• What is needed: Your answer should consist of the complete listing, repeated verbatim.

• Information provided:
◇ ◇ ◇ ◇

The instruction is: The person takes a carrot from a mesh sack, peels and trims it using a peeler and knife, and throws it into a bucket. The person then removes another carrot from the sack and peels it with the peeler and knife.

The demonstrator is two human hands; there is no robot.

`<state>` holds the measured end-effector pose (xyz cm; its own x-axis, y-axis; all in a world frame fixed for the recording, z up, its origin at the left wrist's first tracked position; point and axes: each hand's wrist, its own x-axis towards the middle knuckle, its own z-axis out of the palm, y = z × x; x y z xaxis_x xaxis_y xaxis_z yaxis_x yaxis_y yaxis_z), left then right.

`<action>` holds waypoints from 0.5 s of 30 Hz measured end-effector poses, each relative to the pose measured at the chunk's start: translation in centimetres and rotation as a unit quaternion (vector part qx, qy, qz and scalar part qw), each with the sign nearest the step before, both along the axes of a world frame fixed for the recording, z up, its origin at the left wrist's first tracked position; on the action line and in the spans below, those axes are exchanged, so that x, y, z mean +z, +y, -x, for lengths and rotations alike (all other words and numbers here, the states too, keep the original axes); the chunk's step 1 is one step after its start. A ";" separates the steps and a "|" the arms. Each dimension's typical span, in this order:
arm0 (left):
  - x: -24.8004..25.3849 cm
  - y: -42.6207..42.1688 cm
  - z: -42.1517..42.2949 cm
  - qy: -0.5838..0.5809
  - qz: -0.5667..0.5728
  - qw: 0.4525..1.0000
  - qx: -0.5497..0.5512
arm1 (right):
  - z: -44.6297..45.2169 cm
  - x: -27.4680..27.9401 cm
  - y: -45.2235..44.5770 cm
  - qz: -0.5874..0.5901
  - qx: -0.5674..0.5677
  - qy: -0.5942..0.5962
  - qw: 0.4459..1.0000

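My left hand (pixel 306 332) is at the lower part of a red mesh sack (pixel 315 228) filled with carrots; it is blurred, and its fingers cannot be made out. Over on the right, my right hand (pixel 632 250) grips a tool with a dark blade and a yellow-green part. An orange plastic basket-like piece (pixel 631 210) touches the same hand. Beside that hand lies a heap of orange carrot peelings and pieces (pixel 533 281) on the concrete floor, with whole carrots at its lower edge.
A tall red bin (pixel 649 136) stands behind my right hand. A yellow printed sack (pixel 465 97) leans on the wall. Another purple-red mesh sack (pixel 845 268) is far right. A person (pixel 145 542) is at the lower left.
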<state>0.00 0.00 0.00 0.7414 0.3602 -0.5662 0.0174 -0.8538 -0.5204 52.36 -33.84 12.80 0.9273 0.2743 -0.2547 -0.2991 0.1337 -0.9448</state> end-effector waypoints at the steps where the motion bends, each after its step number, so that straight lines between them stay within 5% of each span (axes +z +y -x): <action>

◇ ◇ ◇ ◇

• Task output:
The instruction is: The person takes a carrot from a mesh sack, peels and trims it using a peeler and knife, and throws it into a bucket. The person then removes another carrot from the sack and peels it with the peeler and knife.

The demonstrator is two human hands; there is no robot.

`<state>` holds the measured end-effector pose (xyz cm; its own x-axis, y-axis; all in a world frame fixed for the recording, z up, its origin at the left wrist's first tracked position; point and axes: each hand's wrist, its own x-axis towards the middle knuckle, its own z-axis out of the palm, y = z × x; x y z xaxis_x xaxis_y xaxis_z yaxis_x yaxis_y yaxis_z), left then right.

`<action>` holds waypoints from 0.5 s of 30 Hz measured end-effector poses, each relative to the pose measured at the chunk's start: translation in centimetres and rotation as a unit quaternion (vector part qx, qy, qz and scalar part qw), each with the sign nearest the step before, both along the axes of a world frame fixed for the recording, z up, its origin at the left wrist's first tracked position; on the action line and in the spans below, those axes are exchanged, so that x, y, z mean +z, +y, -x, for lengths and rotations alike (all other words and numbers here, the states too, keep the original axes); the chunk's step 1 is one step after its start. A ";" separates the steps and a "|" the arms. Each dimension's typical span, in this order:
arm0 (left):
  - x: -24.8004..25.3849 cm
  - y: -42.6207..42.1688 cm
  - z: -42.1517..42.2949 cm
  - qy: -0.5838..0.5809
  - qz: -0.5667..0.5728
  - qw: 0.4525..1.0000
  - qx: -0.5497..0.5512
arm1 (right):
  - z: -44.6297..45.2169 cm
  - x: -27.4680..27.9401 cm
  - y: -45.2235..44.5770 cm
  - qz: -0.5874..0.5901
  - qx: -0.5674..0.5677
  - qy: -0.5942..0.5962
  - qw: 0.4459..1.0000

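My left hand (pixel 306 332) is at the lower part of a red mesh sack (pixel 315 228) filled with carrots; it is blurred, and its fingers cannot be made out. Over on the right, my right hand (pixel 632 250) grips a tool with a dark blade and a yellow-green part. An orange plastic basket-like piece (pixel 631 210) touches the same hand. Beside that hand lies a heap of orange carrot peelings and pieces (pixel 533 281) on the concrete floor, with whole carrots at its lower edge.
A tall red bin (pixel 649 136) stands behind my right hand. A yellow printed sack (pixel 465 97) leans on the wall. Another purple-red mesh sack (pixel 845 268) is far right. A person (pixel 145 542) is at the lower left.
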<state>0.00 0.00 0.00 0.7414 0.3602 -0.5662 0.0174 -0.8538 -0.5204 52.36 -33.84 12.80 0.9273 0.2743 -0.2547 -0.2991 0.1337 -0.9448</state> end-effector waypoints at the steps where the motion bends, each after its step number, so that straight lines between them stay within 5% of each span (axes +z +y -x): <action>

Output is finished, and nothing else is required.